Рука его легла на запястье короля, скользнула выше, к крепкому плечу, которое он сжал, заставляя Мэрика наклониться ближе. От жара торопливого поцелуя виски сдавило сладкой тяжестью, по телу пробежала тугая горячая волна. Не осознавая, находится он во сне или в реальности, Логейн наслаждался этим кратким моментом близости, которая была прежде ему недоступна. Тем, как Мэрик Тейрин, король Ферелдена, невольно смутивший ледяное сердце своего генерала и лучшего друга, отвечает на его поцелуй с взаимным обожанием, выразить которое раньше казалось немыслимым.

Увы, как и всё хорошее, этот миг запретной ласки был краток, и на прощание Мэрик одарил Логейна своей неповторимой улыбкой — обыкновенно задорной, но в этот раз скорее горькой.

По пробуждении Логейн не придал значения этому сну и попытался его забыть. Снова вспомнил он об этом полуночном видении гораздо позже, когда Мэрик, уже возвращённый в Денерим, пересказывал ему свои злоключения в компании Стражей. После слов о ловушке демона желания память услужливо подсказала, что он прежде уже слышал подобные слова, и Логейн в смятении отвёл глаза.

— Не буду спрашивать, что демон показал тебе, — покачал он головой и осёкся, поймав глубокий взгляд потемневших, словно штормовое море, глаз.

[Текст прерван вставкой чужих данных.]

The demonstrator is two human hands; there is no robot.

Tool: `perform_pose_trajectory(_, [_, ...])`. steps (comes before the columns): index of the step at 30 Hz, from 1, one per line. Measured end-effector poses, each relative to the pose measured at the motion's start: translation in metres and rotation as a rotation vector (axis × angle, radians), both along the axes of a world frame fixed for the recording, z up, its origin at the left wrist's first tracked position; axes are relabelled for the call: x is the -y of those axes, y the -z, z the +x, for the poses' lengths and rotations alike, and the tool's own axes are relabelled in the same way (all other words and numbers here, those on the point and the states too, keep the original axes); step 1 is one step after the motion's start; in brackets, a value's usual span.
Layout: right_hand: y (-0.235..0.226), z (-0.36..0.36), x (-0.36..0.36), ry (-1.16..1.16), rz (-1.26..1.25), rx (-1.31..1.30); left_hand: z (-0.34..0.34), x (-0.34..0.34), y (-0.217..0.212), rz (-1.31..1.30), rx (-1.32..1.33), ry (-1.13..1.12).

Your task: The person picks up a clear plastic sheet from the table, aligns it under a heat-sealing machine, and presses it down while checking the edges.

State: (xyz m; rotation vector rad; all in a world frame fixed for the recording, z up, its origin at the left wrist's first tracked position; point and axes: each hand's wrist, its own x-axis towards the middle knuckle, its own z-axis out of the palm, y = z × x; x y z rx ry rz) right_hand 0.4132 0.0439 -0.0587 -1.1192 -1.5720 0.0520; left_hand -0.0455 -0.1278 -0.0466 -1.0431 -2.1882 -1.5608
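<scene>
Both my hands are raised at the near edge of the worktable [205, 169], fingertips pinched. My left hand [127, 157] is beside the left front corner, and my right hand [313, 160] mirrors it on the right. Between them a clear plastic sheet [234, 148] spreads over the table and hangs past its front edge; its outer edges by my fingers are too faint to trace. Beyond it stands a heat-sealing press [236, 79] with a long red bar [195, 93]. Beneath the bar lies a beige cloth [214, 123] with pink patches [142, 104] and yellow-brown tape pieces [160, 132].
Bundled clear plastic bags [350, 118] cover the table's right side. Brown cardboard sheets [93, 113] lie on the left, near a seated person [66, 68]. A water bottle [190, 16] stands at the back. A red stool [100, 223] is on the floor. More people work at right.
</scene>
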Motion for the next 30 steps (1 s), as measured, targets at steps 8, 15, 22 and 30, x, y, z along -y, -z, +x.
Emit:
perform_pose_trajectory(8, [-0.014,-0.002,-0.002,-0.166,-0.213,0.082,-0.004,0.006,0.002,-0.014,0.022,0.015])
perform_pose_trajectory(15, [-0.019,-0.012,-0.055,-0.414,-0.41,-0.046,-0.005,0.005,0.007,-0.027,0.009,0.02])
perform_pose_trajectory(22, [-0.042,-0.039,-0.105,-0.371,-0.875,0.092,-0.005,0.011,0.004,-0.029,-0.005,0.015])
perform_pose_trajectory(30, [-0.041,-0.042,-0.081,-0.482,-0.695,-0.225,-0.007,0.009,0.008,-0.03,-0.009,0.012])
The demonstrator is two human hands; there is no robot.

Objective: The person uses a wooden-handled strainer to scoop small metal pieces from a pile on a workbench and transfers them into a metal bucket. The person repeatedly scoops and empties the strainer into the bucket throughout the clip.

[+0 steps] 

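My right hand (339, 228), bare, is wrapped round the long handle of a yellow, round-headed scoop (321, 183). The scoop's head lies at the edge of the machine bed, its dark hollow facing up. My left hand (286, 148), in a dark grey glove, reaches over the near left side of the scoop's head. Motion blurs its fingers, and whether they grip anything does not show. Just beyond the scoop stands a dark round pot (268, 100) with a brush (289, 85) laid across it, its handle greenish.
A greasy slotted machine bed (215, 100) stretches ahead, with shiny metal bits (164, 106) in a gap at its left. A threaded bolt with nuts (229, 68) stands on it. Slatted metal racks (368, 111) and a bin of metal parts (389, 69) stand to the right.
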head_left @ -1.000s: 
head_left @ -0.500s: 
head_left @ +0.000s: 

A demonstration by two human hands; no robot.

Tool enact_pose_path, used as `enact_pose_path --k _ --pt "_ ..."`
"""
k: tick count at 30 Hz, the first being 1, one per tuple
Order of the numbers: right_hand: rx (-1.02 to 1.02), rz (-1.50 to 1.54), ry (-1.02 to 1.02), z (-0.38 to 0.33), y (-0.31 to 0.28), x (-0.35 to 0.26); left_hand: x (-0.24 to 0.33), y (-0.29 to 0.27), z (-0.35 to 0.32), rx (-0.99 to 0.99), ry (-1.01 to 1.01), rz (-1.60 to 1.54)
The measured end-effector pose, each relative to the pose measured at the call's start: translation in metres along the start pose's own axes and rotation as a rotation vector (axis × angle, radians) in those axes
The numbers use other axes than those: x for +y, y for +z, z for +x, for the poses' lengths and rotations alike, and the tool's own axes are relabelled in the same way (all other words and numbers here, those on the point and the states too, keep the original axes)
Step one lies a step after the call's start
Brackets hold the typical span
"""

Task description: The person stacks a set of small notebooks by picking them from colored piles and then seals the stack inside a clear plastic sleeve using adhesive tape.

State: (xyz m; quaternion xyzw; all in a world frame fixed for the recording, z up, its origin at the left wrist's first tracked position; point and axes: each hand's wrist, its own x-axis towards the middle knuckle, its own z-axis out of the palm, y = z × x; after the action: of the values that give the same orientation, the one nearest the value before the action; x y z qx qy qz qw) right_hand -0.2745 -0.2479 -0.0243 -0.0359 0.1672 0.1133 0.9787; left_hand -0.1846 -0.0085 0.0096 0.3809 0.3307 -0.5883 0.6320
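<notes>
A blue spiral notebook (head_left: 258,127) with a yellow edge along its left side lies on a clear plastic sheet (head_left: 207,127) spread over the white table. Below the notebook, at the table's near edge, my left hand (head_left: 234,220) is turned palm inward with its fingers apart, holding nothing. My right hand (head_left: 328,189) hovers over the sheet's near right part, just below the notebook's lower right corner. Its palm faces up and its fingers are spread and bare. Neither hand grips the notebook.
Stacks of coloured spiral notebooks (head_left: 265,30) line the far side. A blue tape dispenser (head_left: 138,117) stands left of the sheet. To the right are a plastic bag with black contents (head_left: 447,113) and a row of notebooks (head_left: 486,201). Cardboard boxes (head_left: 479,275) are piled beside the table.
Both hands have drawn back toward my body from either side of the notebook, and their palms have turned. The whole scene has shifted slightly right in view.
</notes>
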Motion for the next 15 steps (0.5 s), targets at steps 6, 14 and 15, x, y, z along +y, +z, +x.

Этот краткий взгляд, полный затаённой боли и нежности, сказал ему всё и напомнил о каждой секунде того странного сна. А потому от слов, услышанных после него, Логейн вздрогнул, как от ножевого удара:

— Я видел там Катриэль.

Выходит, Мэрик посчитал его видением, что наслал демон, и не пожелал говорить об этом. Не был готов признать, что его чувства выходят за пределы дружеской привязанности. Впрочем, признал бы это сам Логейн, не попади он в тот странный сон?

Кто знает, как на самом деле устроена проклятая Тень и мог ли спящий человек попасть в чужое видение, когда демон искал, чем соблазнить свою жертву?

Гроза за окном утихает, за облаками занимается блёклый рассвет, а генерал всё так же коротает время без сна. Он не хочет вспоминать о том, что было дальше. Он отказывается верить, что его король пропал навсегда и отыскать его не выйдет.

Ранним утром Логейн Мак-Тир покидает дворец и вновь упрямо отправляется на поиски единственного дорогого ему человека. Своего короля. Своего Мэрика.